DrTimothyAldenDavis commented 3 years ago

The bit array is trickier than a bool array, but both of them are very different than a dense matrix. If a user wants to write code for a dense matrix, it's very easy. Asking them to work on a bitmap is asking a lot, particularly if they are expecting only a truly dense array. They'd have to write code to handle both, which is difficult.

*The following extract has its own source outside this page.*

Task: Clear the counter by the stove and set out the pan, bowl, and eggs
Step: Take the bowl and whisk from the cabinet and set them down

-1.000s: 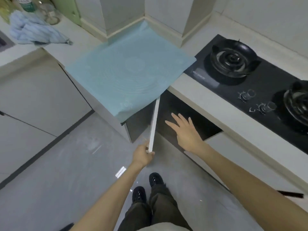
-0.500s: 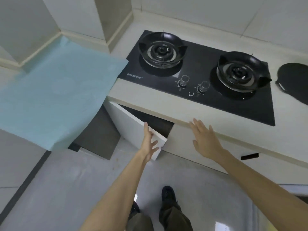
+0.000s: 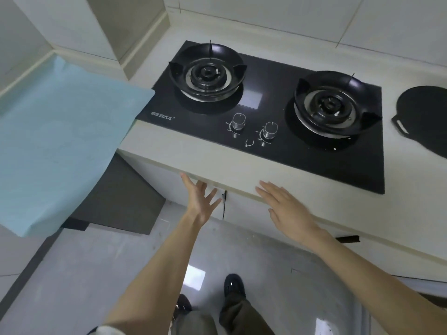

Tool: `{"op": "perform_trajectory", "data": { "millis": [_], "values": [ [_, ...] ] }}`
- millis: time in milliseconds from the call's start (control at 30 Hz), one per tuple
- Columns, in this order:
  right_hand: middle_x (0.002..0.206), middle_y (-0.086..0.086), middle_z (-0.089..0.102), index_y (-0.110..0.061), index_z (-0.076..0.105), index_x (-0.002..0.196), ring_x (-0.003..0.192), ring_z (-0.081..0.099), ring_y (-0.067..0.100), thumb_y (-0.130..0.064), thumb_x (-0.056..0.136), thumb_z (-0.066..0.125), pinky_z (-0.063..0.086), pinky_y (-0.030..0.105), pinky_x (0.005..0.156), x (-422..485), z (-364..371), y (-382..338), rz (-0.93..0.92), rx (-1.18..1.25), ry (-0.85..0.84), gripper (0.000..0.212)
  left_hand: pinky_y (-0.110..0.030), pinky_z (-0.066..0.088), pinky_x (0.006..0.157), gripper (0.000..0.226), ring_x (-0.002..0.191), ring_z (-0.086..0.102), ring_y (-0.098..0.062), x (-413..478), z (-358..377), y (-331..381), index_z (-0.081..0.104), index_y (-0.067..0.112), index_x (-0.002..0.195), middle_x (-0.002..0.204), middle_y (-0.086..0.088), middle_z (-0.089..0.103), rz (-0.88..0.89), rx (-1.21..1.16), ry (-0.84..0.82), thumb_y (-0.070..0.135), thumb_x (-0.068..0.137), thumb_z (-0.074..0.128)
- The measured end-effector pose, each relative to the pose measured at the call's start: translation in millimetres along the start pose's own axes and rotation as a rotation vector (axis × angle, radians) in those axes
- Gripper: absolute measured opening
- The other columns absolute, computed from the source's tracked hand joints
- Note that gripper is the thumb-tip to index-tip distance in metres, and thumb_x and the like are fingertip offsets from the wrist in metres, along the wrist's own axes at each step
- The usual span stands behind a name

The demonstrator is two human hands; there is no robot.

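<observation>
A black two-burner gas stove [image 3: 266, 112] is set into the pale counter [image 3: 193, 155]. My left hand [image 3: 200, 199] presses flat, fingers spread, against the white cabinet door [image 3: 169, 180] under the counter, which stands shut. My right hand [image 3: 287, 211] hovers open, fingers straight, in front of the counter's front edge and holds nothing. A flat black round pan or griddle [image 3: 425, 119] lies on the counter to the right of the stove. No bowl or eggs are in view.
A light blue mat [image 3: 55, 146] covers the counter left of the stove and hangs over its corner. Two knobs [image 3: 254, 125] sit at the stove's front. A black cabinet handle [image 3: 348, 238] shows below right. My shoes [image 3: 232, 284] stand on the grey floor.
My left hand let go of the door's edge and pushed the open cabinet door shut. The view swung right from the blue mat to the stove. My right hand stayed open near the counter edge.
</observation>
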State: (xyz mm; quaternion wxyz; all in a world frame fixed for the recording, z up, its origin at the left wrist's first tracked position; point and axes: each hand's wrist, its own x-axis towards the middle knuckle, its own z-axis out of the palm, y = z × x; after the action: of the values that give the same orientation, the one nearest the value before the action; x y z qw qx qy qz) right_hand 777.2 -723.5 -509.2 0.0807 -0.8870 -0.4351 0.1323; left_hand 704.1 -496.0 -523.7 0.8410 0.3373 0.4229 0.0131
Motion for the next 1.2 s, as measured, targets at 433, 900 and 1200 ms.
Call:
{"op": "perform_trajectory", "data": {
  "millis": [433,900,1200],
  "values": [
    [0.135,-0.001,0.050,-0.016,0.046,0.137,0.122,0.045,0.014,-0.002,0.095,0.041,0.040,0.026,0.101,-78.1,1.3,3.6,0.289,0.252,0.240,0.045,-0.027,0.045,0.093,0.035,0.100,0.059,-0.014,-50.4,34.4,-55.5,0.057,0.018,0.127,0.112,0.002,0.063,0.237,1.166,-0.107,0.027,0.093,0.050],
    [0.153,0.010,0.026,-0.008,0.021,0.148,0.137,0.033,0.027,-0.008,0.094,0.048,0.029,0.028,0.108,-173.4,40.4,74.1,1.090,0.792,0.140,0.061,-0.048,-0.006,0.117,0.068,0.146,-0.016,-0.023,-71.0,157.7,-149.6,-0.003,0.032,0.150,0.158,0.009,-0.014,1.005,2.152,-0.763,0.020,0.097,0.038],
    [0.101,0.004,0.050,-0.018,0.037,0.109,0.083,0.052,0.020,0.001,0.085,0.046,0.038,0.016,0.057,-148.3,62.1,121.8,1.184,1.049,0.242,0.032,-0.052,0.031,0.106,0.078,0.139,0.032,-0.032,-48.3,175.0,-177.4,0.030,0.027,0.147,0.153,-0.004,0.033,1.206,2.207,-0.590,0.003,0.078,0.058]
  ]
}}
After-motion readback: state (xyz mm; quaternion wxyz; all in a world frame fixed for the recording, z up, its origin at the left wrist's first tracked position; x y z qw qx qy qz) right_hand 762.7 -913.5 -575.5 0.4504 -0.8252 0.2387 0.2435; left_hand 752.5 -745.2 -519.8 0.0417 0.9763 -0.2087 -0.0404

Supporting a bitmap is a good idea in general (although I really prefer one byte per entry not one bit, since bit fiddling is so tricky). HOwever, it should not be mixed at all with the GrBDENSE*_FORMAT. It should be its own format, GrB_BITMAP_ROW_FORMAT say. Then if some entries are missing, exporting in GrB_BITMAP_ROW_FORMAT works fine, and the user gets what they expect: a bitmap plus an array of values.

If the format is GrB_DENSE_ROW_FORMAT, the user should provide just one dense array of values on input, and expect to get just one dense array of values on output, with no bitmaps mixed in.

Changing formats like this on the user is awkward. They should get what they ask for, and if it cannot be done (like exporting a matrix with missing entries in GrB_DENSE_ROW_FORMAT) they should get an error ... because if they are doing that then they expect it to be truly dense, and missing entries is a bug. Punting to a bitmap is not a good idea in this case.

mcmillan03 commented 2 years ago

At this time we are not going to support a dense format. There are too many issues to resolve to meet the Version 2.0 deadline. Ben will remove the format and the issue will be put on the backlog.

DrTimothyAldenDavis commented 2 years ago

That sounds like a good plan.

DrTimothyAldenDavis commented 2 years ago

I've removed the GrBDENSE*_FORMAT from my latest drafts, v5.2.0.alpha16 and v6.0.0.alpha16. I left the code that implemented them commented out, in case they get added back later.

DrTimothyAldenDavis commented 2 years ago

I think this issue can be closed now, right? We could add an issue for the v2.1 spec, to support GrB_DENSE_ROW_FORMAT, GrB_DENSE_COL_FORMAT, and the bitmap variants as well.

BenBrock commented 2 years ago

Closing this issue, since dense formats have been removed from the spec (for now).